Der Kunde kommt mit Handy

Alf Meyer zur Heyde und Alexander Hakenholt, Deutsche Bank Bielefeld, Prof. Dr. Gerrit Heinemann, Moderatorin und MC Beiratsmitglied Susanne Schaefer-Dieterle, MC Präsident Prof. Dr. Uwe Rössler.
09. September 2014
Deutsche Bank

Der Kunde agiert gnadenlos

(Bielefeld, 9. September 2014). Am Ende griff Gerrit Heinemann zum Sprichwort – und er meinte es völlig ernst: „Ändere Dich ­– oder stirb.“ Diese Mahnung richtete der bekannte Professor von der Hochschule Niederrhein, Gründer und Leiter des eWeb Research Centers und gefragter Interviewpartner in TV-Dokumentationen und Talkshows, an den deutschen Handel. „Der Kunde kommt mit Handy“ hieß es beim ersten Termin des Marketing-Clubs OWL Bielefeld nach der Sommerpause.

Bei der Veranstaltung in der Deutschen Bank in Bielefeld, an der zahlreiche Vertreterinnen und Vertreter wie auch Lieferanten der regionalen Handelsszene teilnahmen, wies der Handelsspezialist anhand aufschlussreicher wie überzeugender Fakten und Beispiele nach, dass die digitale Revolution im Handel längst das Anfangsstadion überschritten hat. Unumkehrbar ist das Phänomen, dass die Kundinnen und Kunden die Geschwindigkeit vorgeben. Sie treiben die Entwicklung und zwingen die Anbieter, Kundenorientierung neu zu definieren.

Der Handel stagniert, die Zahlen beim E-Commerce schnellen nach oben. Ausländische Anbieter drängen nach Deutschland, US-Retailer haben in zahlreichen Segmenten mehr als 80 Prozent Marktanteil. Amazon, ebay oder Apple iTunes lassen grüßen. Derzeit entdecken die Briten den lukrativen deutschen Markt. Der milliardenschwere Börsengang des chinesischen Online-Händlers und Amazon-Konkurrenten Alibaba bringt weitere Unruhe in das noch unübersichtliche Geschehen. Heinemann: „Die deutschen Händler müssen in die Puschen kommen!“ und: „Die Kunden wollen es so!“

Das digitale Universum wird nicht wieder verschwinden, vielmehr droht in Deutschland die massive Abwanderung von Einzelhandelsumsatz ins Ausland. Die Kunden erwarten das absolute Angebot mit nahezu grenzenloser Verfügbarkeit; die Amazon-Produktsuchmaschine listet an die 50 Millionen Produkte. Nur die Hälfte der deutschen Online-Shops ist mobil optimiert. Dabei ist längst bekannt: Nach 6 Sekunden ist der Kunde weg, die „landing page“ muss in einer Sekunde aufgebaut sein. Aus diesem Grund investieren Händler in Großbritannien und in den USA Milliarden in ihre Systeme. Und sie emotionalisieren ihre Online-Shops; das „Einkaufsvergnügen“, mit dem der stationäre Handel über Jahrzehnte punkten konnte, findet damit woanders statt.

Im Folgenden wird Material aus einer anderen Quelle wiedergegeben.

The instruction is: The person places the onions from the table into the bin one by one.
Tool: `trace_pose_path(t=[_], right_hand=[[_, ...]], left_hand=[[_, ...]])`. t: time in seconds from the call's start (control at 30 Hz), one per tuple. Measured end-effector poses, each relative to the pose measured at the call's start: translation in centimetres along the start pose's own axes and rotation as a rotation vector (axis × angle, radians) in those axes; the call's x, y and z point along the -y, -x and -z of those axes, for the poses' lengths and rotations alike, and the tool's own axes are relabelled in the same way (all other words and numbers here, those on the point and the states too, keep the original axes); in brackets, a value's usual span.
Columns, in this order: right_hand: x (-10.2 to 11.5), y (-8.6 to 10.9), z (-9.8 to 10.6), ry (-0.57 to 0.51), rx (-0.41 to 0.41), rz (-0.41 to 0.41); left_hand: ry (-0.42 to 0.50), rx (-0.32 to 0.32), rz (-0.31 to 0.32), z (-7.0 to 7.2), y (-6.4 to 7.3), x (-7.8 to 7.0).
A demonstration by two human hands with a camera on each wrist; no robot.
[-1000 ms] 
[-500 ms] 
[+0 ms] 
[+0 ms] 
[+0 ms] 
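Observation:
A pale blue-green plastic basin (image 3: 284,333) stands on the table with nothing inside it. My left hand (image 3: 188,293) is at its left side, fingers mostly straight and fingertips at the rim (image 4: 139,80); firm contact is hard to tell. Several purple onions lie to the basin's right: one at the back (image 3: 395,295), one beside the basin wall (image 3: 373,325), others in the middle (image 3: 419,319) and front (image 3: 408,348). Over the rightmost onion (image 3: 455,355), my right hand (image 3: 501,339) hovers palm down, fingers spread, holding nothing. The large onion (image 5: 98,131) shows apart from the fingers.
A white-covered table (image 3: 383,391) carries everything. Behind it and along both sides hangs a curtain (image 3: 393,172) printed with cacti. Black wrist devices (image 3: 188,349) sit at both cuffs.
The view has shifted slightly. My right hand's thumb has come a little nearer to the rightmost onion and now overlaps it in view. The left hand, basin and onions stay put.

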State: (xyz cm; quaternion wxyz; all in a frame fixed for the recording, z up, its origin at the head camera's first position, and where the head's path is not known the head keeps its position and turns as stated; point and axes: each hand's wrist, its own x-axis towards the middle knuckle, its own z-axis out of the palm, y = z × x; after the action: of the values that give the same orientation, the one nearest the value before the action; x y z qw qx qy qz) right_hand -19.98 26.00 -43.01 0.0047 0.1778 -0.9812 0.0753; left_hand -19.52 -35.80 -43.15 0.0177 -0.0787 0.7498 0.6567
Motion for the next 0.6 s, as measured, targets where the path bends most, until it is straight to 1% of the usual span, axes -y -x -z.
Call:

Vor allem die jüngere Kundschaft unterscheidet nicht mehr zwischen online und offline, Deutschland oder Ausland. Sie sucht im Web rund um die Uhr gezielt nach einem Produkt, vergleicht Preise, kommuniziert darüber mit den Freunden, verlangt schnelle Verfügbarkeit, möglichst Same Day Delivery. „SoLoMo“ nennt das der Experte, der aus seiner Zeit als Marketingmann bei Douglas und Kaufhof weiß, wovon er spricht. Die soziale, lokale und mobile Vernetzung ergibt laut Gerrit Heinemann aber auch völlig neue Vermarktungschancen für den stationären Handel, der allerdings in Zukunft mit weniger Umsatz auf der Fläche wird kalkulieren müssen.

Dem Feuerwerk an Informationen schloss sich eine intensive Fragerunde an. Der Marketing Club bedankt sich bei der Deutschen Bank, die beim anschließenden Imbiss Gelegenheit gab, die Diskussion in kleineren Runden fortzusetzen.